- **What is expected**: From the records below, transcribe only the lines running from the one with "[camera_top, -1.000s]" through the one with "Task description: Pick". Keep both of those end lines.

[Entries supplied Boundary: Start]

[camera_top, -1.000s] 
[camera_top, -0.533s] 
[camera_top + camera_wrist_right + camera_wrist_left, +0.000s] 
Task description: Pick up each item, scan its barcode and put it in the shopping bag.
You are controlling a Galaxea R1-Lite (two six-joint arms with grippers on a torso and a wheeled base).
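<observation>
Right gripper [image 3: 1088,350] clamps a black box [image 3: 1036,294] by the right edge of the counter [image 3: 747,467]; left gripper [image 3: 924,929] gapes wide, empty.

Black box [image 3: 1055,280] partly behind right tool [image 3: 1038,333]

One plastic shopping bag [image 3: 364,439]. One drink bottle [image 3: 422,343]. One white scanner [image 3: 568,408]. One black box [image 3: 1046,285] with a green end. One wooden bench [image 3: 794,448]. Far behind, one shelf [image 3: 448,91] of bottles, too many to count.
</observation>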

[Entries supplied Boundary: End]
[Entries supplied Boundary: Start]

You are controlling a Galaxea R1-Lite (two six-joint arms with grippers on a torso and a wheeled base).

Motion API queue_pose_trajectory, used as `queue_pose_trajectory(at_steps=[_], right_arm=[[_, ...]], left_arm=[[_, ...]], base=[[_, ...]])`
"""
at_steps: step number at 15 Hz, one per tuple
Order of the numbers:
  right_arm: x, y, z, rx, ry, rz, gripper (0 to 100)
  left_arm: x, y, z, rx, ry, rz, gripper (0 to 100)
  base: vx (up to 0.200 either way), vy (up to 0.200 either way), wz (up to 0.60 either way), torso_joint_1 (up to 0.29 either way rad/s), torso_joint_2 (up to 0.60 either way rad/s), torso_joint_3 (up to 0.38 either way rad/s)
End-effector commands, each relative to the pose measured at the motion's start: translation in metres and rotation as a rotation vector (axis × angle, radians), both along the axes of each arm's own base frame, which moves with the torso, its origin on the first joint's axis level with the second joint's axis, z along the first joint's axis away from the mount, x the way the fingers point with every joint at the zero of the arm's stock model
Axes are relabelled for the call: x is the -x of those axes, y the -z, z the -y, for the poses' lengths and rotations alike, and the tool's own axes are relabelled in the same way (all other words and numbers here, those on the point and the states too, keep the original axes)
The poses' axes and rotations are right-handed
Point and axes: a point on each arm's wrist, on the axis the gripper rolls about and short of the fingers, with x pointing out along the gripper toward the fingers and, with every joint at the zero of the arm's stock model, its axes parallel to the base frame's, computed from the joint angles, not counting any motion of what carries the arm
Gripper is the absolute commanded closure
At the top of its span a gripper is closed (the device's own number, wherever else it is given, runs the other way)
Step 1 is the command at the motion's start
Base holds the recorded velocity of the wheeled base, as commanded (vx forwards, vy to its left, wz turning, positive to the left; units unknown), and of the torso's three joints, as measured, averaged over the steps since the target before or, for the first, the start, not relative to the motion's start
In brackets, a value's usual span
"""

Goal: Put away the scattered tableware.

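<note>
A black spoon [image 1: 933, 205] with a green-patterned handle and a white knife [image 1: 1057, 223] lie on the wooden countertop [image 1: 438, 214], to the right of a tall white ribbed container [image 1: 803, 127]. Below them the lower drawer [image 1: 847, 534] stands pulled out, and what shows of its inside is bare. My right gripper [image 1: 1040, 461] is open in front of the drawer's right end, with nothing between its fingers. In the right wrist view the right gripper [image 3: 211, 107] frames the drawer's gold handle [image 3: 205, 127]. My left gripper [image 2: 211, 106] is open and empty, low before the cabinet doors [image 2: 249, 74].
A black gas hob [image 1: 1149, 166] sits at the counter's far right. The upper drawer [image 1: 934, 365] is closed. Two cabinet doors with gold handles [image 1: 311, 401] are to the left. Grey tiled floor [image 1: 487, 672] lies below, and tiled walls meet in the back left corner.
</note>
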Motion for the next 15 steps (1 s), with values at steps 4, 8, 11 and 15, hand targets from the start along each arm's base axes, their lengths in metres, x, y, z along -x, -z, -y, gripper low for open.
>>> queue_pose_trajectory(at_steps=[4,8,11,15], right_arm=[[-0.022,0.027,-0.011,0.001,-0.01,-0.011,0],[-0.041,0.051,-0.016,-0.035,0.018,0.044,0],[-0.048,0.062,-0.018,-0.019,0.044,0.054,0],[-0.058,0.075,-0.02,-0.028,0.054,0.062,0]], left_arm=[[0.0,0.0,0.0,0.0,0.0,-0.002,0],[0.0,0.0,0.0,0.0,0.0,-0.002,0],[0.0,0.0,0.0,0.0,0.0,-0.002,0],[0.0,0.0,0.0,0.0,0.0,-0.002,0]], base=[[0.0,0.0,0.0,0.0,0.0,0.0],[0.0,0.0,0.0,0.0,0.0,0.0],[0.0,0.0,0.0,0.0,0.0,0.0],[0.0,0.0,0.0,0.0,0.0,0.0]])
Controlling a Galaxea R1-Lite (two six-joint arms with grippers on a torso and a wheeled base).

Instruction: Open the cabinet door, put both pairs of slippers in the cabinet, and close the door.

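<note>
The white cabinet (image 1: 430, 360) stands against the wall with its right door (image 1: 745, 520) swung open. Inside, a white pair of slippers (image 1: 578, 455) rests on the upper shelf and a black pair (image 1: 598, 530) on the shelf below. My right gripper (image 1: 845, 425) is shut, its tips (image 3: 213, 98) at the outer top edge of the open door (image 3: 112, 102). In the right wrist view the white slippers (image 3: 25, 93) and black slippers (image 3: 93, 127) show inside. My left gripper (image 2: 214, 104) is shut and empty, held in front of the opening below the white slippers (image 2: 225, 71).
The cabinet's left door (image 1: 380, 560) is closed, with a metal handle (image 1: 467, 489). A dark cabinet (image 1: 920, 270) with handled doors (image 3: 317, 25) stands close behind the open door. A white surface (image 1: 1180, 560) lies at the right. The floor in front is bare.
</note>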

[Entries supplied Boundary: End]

- **Answer below**:
[camera_top, -1.000s] 
[camera_top, -0.533s] 
[camera_top + camera_wrist_right + camera_wrist_left, +0.000s] 
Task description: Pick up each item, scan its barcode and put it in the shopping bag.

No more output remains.